TalkTalk CEO steps back as three-way separation confirmed
Tristia Harrison's almost seven-year tenure as chief executive of TalkTalk Group is coming to an end as the company splits into three standalone businesses.
September 27, 2023
Tristia Harrison’s almost seven-year tenure as chief executive of TalkTalk Group is coming to an end as the company splits into three standalone businesses.
Wednesday’s announcement from the UK telco quietens – almost – all the recent rumours surrounding its future. There have been rumblings about a split for some time, with talk of such a move intensifying in the UK press in recent days.
TalkTalk confirmed that it is going ahead with a legal separation, so, as of next March, it will become three entities: its B2B Wholesale Platform; TalkTalk Consumer; and TalkTalk Business Direct. The companies will become operationally separate from 1 November.
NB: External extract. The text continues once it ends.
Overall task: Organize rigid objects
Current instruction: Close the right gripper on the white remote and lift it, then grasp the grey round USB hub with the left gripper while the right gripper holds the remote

TalkTalk’s current wholesale leader Tom O’Hagan will become CEO of the Wholesale Platform; current MD of TalkTalk Consumer and Supply & Partnerships, will be CEO of TalkTalk Consumer; and Ruth Kennedy will remain in her position as Managing Director of TalkTalk Business Direct.
Harrison will chair a newly-established Oversight Board that will, as its name suggests, supervise the new businesses through to the point of legal separation on 1 March. At that point, she will take on a non-executive director role at the B2B Wholesale platform.
Harrison officially took on the top job at TalkTalk in May 2017, replacing Dido Harding, who also served a seven-year term at the helm. Harding managed numerous developments at TalkTalk, having been named its first CEO after it became a publicly-listed company in 2010, but she will be best remembered for the 2015 cyberattack that dented the firm’s credibility as well as its wallet.
Harrison’s period in charge has been peppered with endless M&A rumours, including a widely-reported merger attempt with Virgin Media O2 last autumn and alleged approaches from Vodafone and Sky earlier in the year. Most recently, speculation has narrowed on to TalkTalk Business Direct, which is purportedly on the block and has attracted interest from Daisy Group and Sky.
So while TalkTalk has clarified its plans and its new structure, there remains a big question mark over what will happen to the three businesses once they become standalone entities.
It’s highly likely that a sale of TalkTalk Business Direct is on the cards for the near future; indeed, the timing of the legal separation announcement could well be linked to such a move. And we certainly can’t rule out deals for the other two.
TalkTalk was keen to talk up both in its announcement, referring to the B2B Wholesale Platform as “the leading and fastest growing provider of wholesale telecom services in the UK,” and highlighting TalkTalk Consumer’s 2.4 million residential broadband customers and its status as “the only scale value player in the residential broadband market.” While self-aggrandising language is hardly unusual in a press release, there does seem to be a touch of shop windowing about it.
For now though, it’s all about setting up those three businesses, irrespective of whether there are sale plans. The move will mean “a limited number of redundancies,” TalkTalk said, noting that these will primarily involve central corporate functions.
Given that the business units already exist, the separation is unlikely to involve too much upheaval. The next step or steps may well be a different matter though.